Task to complete:
Only one span of the listing below should come back. It runs from the line with "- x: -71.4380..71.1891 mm" through the line with "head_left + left", and each of its lines must be reproduced exactly.

Data supplied:
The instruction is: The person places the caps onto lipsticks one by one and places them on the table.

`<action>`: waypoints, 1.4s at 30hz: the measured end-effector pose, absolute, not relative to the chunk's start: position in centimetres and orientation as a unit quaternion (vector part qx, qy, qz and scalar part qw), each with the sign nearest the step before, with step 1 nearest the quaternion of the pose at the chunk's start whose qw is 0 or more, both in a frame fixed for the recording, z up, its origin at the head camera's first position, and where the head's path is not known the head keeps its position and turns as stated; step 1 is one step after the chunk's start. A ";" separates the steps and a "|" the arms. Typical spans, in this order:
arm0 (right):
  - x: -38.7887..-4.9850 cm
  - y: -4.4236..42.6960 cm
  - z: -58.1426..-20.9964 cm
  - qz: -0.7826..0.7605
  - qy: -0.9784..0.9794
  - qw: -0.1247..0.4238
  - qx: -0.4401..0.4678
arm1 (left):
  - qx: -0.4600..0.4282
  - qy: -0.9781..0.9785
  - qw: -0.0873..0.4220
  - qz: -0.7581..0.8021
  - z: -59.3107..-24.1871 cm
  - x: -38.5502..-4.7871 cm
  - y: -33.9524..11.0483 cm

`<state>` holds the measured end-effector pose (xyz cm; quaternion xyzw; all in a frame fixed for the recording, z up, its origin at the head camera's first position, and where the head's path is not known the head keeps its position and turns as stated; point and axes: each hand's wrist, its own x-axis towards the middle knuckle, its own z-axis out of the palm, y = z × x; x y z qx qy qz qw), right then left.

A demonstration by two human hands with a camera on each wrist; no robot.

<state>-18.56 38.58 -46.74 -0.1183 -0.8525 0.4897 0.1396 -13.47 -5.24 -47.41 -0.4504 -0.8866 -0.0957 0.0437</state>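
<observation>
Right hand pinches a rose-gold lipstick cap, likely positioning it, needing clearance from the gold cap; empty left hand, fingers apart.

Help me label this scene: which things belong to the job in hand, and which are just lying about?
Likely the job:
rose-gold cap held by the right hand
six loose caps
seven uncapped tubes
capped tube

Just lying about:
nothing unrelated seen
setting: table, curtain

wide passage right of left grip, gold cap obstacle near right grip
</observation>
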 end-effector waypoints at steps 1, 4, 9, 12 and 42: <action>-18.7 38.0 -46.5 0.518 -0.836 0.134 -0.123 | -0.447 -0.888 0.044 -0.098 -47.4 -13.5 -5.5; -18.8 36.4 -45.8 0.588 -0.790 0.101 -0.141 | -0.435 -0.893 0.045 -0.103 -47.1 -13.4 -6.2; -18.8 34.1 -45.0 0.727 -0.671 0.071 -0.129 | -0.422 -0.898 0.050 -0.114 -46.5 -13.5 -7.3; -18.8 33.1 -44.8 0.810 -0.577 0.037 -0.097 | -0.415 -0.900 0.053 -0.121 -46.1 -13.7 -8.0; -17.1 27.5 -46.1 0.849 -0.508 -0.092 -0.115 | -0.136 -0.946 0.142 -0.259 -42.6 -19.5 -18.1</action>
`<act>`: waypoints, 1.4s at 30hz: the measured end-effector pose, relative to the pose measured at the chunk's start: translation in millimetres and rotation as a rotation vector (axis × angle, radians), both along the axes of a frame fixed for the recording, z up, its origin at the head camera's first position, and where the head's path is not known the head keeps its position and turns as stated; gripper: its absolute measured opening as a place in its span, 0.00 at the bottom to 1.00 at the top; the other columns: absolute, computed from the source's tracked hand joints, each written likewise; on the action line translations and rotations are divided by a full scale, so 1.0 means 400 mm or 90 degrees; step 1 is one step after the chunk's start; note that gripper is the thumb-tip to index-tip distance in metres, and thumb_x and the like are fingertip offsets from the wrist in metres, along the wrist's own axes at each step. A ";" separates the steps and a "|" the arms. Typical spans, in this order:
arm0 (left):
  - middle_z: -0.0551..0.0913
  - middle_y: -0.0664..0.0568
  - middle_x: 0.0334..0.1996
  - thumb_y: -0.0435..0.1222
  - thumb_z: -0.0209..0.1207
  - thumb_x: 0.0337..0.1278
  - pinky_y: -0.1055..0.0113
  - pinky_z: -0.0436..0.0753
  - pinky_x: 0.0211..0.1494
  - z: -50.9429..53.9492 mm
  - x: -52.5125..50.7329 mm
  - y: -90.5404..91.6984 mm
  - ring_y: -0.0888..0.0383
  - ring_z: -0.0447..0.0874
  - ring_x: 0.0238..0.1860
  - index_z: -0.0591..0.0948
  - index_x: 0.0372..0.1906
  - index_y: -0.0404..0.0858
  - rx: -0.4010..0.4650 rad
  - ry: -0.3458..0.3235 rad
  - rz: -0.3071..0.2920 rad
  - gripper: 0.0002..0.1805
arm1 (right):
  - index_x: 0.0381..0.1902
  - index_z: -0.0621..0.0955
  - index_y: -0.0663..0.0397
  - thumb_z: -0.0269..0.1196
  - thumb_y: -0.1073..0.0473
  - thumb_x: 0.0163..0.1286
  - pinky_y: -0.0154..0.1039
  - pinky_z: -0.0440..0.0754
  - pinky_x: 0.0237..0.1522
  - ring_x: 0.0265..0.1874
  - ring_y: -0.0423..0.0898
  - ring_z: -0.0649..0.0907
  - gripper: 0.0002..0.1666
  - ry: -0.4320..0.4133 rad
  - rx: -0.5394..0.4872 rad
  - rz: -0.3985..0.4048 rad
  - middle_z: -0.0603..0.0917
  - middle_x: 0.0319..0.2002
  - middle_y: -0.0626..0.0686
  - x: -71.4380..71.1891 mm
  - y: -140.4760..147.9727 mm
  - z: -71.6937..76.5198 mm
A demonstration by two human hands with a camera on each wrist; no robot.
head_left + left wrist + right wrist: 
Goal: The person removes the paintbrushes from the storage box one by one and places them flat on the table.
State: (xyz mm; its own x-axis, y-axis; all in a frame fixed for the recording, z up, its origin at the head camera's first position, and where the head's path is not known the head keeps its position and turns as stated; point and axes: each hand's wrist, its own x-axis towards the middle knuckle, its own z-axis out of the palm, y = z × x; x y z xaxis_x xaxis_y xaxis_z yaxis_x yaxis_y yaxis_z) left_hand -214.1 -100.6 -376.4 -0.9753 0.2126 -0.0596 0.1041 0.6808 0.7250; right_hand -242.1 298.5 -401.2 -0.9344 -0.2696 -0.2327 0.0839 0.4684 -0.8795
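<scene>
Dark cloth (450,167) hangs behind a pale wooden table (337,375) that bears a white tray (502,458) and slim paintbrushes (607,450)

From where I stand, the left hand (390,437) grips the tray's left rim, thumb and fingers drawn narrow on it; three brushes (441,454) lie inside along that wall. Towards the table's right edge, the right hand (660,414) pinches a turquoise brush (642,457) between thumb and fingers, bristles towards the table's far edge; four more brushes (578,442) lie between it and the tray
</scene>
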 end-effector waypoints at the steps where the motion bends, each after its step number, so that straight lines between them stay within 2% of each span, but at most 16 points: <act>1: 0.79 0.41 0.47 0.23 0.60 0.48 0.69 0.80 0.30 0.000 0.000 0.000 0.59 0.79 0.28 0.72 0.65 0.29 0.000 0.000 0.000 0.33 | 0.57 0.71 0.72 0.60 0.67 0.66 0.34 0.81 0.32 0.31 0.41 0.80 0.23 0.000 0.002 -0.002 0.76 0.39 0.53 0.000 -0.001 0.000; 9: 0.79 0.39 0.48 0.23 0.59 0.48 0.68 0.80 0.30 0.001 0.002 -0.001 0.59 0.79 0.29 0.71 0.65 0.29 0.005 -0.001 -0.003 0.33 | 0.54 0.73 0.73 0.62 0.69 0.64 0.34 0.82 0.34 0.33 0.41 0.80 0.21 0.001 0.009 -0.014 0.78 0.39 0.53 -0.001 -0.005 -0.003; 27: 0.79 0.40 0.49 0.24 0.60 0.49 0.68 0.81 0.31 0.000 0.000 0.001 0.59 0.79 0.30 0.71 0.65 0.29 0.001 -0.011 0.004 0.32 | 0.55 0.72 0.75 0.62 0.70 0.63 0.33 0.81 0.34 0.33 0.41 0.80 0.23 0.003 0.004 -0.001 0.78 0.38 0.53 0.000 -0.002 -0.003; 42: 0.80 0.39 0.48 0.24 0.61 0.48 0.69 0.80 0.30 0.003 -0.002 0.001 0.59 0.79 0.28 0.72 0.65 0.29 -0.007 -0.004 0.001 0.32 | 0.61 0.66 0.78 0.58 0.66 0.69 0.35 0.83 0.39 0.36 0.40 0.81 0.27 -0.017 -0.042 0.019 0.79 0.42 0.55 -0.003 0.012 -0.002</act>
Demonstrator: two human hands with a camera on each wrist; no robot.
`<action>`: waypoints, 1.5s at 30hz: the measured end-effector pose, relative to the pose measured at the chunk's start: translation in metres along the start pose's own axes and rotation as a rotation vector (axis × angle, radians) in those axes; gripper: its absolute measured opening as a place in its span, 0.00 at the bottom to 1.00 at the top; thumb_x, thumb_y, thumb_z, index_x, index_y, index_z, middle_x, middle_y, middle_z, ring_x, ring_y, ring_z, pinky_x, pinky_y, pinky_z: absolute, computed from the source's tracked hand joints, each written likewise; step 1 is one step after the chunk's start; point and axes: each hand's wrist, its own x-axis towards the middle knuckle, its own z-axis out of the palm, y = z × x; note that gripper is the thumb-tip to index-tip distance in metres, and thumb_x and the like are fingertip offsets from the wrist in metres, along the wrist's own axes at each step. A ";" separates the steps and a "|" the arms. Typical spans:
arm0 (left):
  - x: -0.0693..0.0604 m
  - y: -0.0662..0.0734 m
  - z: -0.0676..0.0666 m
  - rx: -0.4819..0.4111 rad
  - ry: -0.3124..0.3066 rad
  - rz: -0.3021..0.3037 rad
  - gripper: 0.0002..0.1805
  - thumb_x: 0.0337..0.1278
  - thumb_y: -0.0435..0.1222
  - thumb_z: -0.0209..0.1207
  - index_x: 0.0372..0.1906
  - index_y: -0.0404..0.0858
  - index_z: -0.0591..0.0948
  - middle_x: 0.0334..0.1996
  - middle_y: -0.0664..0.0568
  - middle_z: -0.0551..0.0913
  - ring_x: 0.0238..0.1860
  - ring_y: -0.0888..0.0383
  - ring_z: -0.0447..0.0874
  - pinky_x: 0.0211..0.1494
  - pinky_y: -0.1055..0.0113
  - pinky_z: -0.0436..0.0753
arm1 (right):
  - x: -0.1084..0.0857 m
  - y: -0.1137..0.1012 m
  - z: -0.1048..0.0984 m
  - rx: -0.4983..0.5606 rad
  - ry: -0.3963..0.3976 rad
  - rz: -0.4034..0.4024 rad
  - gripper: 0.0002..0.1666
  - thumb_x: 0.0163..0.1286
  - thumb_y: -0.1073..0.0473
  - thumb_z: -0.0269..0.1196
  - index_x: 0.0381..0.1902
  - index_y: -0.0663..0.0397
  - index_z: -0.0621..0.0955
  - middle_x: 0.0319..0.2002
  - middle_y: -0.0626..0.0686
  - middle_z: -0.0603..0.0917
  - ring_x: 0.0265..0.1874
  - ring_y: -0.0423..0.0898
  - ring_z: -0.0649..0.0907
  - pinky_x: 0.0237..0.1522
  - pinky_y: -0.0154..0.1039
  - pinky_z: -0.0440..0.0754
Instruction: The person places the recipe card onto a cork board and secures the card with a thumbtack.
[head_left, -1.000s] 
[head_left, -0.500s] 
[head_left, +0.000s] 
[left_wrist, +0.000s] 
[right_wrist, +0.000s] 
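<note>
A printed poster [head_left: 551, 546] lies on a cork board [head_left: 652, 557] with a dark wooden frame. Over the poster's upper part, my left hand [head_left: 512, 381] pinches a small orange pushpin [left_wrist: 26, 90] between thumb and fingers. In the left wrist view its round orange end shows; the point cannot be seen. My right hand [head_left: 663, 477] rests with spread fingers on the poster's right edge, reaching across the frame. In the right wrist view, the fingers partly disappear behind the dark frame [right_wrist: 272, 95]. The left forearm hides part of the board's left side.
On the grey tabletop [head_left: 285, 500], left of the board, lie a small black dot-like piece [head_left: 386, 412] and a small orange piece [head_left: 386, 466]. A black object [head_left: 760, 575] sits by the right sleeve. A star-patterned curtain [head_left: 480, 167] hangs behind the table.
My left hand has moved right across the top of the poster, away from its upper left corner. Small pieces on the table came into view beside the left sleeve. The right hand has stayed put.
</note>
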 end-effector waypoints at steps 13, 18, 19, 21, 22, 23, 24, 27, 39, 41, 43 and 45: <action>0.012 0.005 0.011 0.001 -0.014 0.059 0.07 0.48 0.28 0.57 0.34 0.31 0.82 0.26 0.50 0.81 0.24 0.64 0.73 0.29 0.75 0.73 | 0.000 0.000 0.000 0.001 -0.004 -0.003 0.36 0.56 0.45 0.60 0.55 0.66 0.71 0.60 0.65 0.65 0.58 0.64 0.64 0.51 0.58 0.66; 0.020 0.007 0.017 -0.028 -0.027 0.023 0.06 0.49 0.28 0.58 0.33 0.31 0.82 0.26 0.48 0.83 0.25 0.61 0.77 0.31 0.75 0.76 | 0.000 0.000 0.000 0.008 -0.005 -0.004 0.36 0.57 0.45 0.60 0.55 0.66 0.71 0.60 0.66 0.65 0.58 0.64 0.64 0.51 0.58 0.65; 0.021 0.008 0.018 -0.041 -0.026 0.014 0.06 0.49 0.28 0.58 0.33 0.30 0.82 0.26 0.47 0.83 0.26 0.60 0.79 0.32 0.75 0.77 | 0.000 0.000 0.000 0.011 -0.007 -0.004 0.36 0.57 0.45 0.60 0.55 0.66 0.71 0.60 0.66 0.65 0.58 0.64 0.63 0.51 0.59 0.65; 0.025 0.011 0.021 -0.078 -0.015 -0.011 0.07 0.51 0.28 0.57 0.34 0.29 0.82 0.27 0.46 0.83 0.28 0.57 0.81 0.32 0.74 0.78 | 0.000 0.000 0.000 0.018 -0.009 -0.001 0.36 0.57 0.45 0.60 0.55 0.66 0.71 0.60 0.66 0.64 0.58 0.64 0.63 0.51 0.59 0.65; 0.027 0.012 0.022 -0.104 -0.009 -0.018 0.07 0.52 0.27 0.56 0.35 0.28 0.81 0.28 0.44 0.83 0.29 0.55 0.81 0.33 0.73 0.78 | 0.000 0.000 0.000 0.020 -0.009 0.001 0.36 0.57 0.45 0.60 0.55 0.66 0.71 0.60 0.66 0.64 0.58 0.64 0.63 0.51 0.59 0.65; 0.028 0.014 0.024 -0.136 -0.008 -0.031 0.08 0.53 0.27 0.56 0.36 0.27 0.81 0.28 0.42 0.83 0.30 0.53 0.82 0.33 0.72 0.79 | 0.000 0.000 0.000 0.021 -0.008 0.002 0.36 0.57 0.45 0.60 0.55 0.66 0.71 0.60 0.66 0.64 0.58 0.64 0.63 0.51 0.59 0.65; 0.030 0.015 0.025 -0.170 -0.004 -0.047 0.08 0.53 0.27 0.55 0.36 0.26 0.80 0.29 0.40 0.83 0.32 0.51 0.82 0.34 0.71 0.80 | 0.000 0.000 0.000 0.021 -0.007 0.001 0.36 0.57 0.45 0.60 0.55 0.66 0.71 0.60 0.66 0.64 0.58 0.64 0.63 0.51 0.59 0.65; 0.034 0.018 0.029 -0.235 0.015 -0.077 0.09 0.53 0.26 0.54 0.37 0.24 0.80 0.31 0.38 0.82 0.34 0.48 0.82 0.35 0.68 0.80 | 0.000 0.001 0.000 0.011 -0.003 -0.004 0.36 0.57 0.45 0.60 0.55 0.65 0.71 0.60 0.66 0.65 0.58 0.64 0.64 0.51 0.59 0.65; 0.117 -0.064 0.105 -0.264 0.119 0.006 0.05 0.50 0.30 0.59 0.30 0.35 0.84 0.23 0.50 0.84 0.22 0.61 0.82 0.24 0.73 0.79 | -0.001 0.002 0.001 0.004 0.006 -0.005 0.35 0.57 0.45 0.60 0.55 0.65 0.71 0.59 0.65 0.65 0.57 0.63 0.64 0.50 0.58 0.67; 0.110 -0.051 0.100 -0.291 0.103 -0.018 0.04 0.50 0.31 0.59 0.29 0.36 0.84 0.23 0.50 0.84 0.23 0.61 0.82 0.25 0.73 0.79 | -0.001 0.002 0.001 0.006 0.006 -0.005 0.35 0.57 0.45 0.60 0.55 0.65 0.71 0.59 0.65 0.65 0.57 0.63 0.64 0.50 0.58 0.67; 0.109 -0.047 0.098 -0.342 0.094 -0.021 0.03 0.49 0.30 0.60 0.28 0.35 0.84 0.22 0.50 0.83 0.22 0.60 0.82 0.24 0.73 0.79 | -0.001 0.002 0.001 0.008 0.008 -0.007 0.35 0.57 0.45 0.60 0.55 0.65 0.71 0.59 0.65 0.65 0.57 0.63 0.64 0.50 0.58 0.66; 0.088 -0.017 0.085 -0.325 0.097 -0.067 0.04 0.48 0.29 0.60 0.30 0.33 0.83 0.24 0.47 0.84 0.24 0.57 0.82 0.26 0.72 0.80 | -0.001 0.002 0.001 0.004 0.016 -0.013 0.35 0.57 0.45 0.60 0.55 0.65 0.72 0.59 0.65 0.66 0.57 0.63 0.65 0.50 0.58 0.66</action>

Task answer:
  - x: -71.4380..71.1891 mm
  - y: -140.4760..147.9727 mm
  - z: -71.6937..76.5198 mm
A demonstration by two human hands with a camera on each wrist; no robot.
head_left + left wrist + right wrist: 

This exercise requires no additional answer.